Gli avvocati dicono che gli abitanti del posto hanno provato da tempo la proprietà della terra: gli interessati si chiedono se una “mafia della terra” stia influenzando il processo decisionale. Le autorità rispondono che con i nuovi progetti hanno dato lavoro a centinaia di persone, impiegate nella coltivazione di piante medicinali come la Kelor (Moringa oleifera), e di alberi per legna da ardere (lamtoro).
Una storia simile si è verificata in nord Sumatra; secondo resoconti di stampa, decine di indigeni locali hanno dichiarato di essere stati aggrediti dalle guardie di sicurezza di una società di piantagioni di proprietà dello Stato, dalla polizia e da personale militare.

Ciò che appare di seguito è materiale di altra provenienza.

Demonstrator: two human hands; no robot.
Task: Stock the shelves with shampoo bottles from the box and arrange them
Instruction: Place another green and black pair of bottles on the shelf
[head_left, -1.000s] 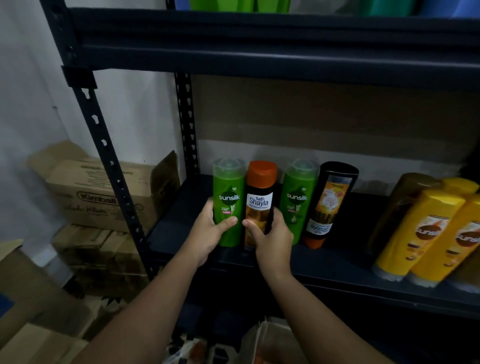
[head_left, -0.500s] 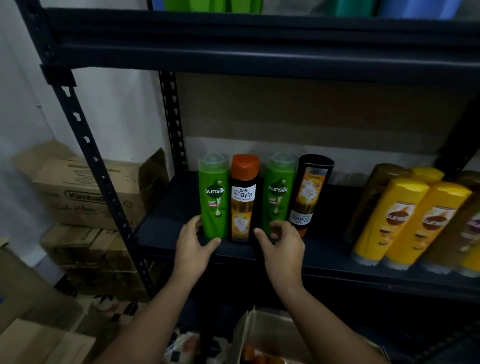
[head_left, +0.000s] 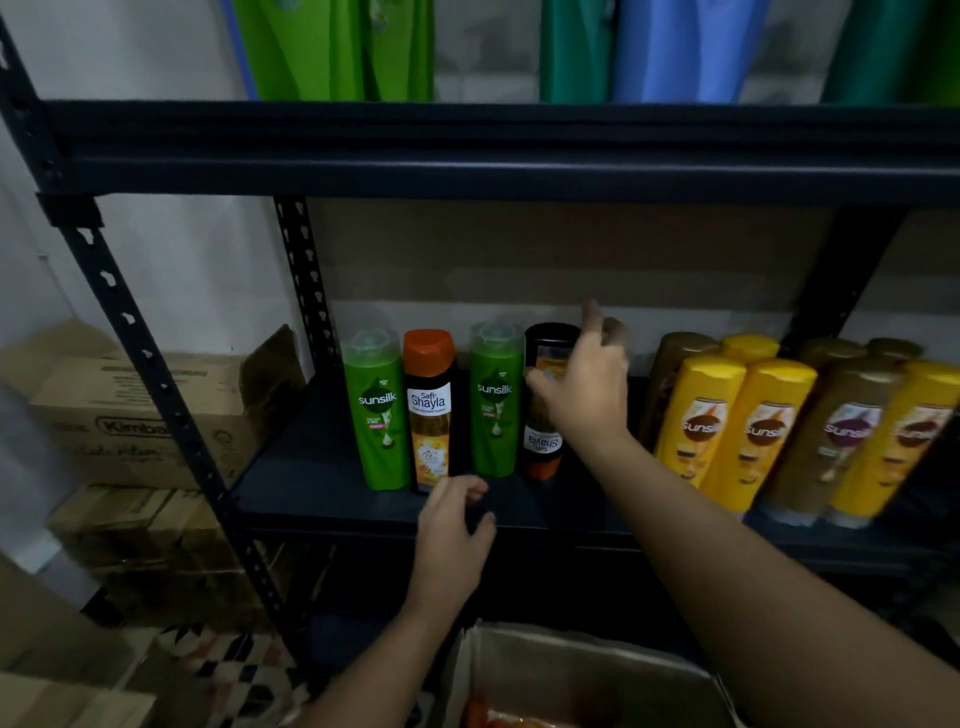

Per la People’s Alliance of the Archipelago, lo scontro avvenuto nella reggenza di Langkat è stato un avvertimento per 500 famiglie a lasciare l’area di 117 ettari, destinata alla produzione di zucchero. I residenti hanno rifiutato offerte per 2 milioni di rupie (circa 115 euro) per ogni ettaro di terreno su cui coltivano frutta e verdura, che a loro dire fruttano 2,5 milioni di rupie (143 dollari) al mese per famiglia.
Nelle Sulawesi del sud, la Coalizione per salvare i mari dell’Indonesia ha chiesto al governo indonesiano e a quello dei Paesi Bassi di fermare le bonifiche dei terreni per l’espansione del nuovo porto di Makassar: l’intervento comporterà lo spostamento di 5mila persone. La società olandese che si occupa delle operazioni di dragaggio afferma di aver fornito “soluzioni sostenibili dal punto di vista ambientale” per lo sviluppo di progetti marittimi in 90 Paesi. Le autorità sostengono che la gente del posto ha accettato le offerte di compensazione, affermazione che i locali negano.
Il porto di Makassar è un elemento chiave dell’ambizioso piano di Jokowi per potenziare i collegamenti marittimi nella “nazione arcipelago” più grande del mondo. Secondo i responsabili del progetto, lo sviluppo della struttura ha già ridotto le code nelle operazioni di carico e scarico da 2-3 giorni a 24 ore, e dovrebbe tagliare i prezzi della logistica del 30%.
Nel frattempo, i pescatori della capitale protestano per i piani di sviluppo di una nuova area portuale e di una grande diga per prevenire le inondazioni. Oltre a pagare di più per l’acqua potabile, i pescatori locali devono far fronte a maggior costi per il carburante, dato che i lavori di costruzione li obbligano a navigare più al largo per trovare abbondanza di pesce. Già nel 2016, essi avevano segnalato un drastico calo di reddito da 300mila (17 euro) a 50mila rupie (3 euro) al giorno.